Mehr Rüstungshilfe aus Europa

Selenskyj kommt nach Washington mit Rückenwind aus Europa. Beim Treffen der Nato-Verteidigungsminister am Mittwoch in Brüssel erhielt er Zusagen für noch mehr Rüstungshilfe. Bundesverteidigungsminister Boris Pistorius (SPD) und sein britischer Amtskollege John Healey kündigten Rüstungskooperationen an. US-Verteidigungsminister Pete Hegseth erhöhte unterdessen den Druck auf den Kreml. Sollte Moskau nicht zu einem baldigen Frieden bereit sein, würden die USA und ihre Verbündeten dafür sorgen, den den Krieg für Russland richtig teuer zu machen, drohte der Pentagon-Chef.
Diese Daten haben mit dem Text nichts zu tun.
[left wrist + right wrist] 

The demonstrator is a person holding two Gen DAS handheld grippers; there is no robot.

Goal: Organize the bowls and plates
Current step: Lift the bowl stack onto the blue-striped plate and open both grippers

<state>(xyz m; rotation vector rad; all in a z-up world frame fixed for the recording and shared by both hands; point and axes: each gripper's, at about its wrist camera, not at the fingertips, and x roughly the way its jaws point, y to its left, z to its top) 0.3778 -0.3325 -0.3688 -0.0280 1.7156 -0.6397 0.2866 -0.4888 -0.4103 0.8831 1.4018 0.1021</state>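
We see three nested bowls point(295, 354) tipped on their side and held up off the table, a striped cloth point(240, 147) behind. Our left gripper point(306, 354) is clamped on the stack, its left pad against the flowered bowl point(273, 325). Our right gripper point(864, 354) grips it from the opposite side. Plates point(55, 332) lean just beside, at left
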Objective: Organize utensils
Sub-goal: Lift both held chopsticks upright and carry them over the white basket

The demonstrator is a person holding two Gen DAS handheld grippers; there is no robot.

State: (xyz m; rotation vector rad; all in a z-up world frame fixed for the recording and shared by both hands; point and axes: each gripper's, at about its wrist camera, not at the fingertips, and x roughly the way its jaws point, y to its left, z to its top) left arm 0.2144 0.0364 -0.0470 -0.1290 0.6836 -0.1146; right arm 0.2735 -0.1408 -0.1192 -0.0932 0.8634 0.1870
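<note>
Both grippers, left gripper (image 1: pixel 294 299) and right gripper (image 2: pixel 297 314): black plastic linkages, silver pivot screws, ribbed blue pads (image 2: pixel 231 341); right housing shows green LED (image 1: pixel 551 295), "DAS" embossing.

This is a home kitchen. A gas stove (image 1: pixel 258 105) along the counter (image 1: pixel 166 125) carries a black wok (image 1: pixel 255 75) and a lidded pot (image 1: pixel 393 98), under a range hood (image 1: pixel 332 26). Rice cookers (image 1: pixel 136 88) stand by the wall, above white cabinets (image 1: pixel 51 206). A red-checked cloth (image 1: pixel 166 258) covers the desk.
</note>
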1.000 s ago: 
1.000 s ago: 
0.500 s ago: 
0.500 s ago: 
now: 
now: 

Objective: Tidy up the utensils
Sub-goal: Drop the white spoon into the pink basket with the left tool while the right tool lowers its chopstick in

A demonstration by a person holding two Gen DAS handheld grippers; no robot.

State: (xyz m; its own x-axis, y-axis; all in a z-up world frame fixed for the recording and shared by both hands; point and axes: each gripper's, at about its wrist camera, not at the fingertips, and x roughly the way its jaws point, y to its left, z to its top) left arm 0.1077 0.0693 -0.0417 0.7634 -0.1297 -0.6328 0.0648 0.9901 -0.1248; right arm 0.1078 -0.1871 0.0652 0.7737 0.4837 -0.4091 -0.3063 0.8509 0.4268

Trump: Indien will kein Öl mehr aus Russland kaufen

Trumps Strategie, Druck auf Handelspartner Russlands auszuüben, zeigt nach seinen Worten inzwischen Wirkung. So wolle Indien künftig kein Öl mehr aus Russland beziehen und damit der Forderung Washingtons nachgeben, sagte der US-Präsident. Die USA hatten Indien im August mit Strafzöllen belegt, weil das Land Energiehandel mit Russland betreibt. Die USA wollen diesen stoppen, um Russland wirtschaftlich zu schwächen und damit die Finanzierung des Kriegs in der Ukraine zu erschweren. Öl- und Gasexporte sind für Russland eine wichtige Einnahmequelle.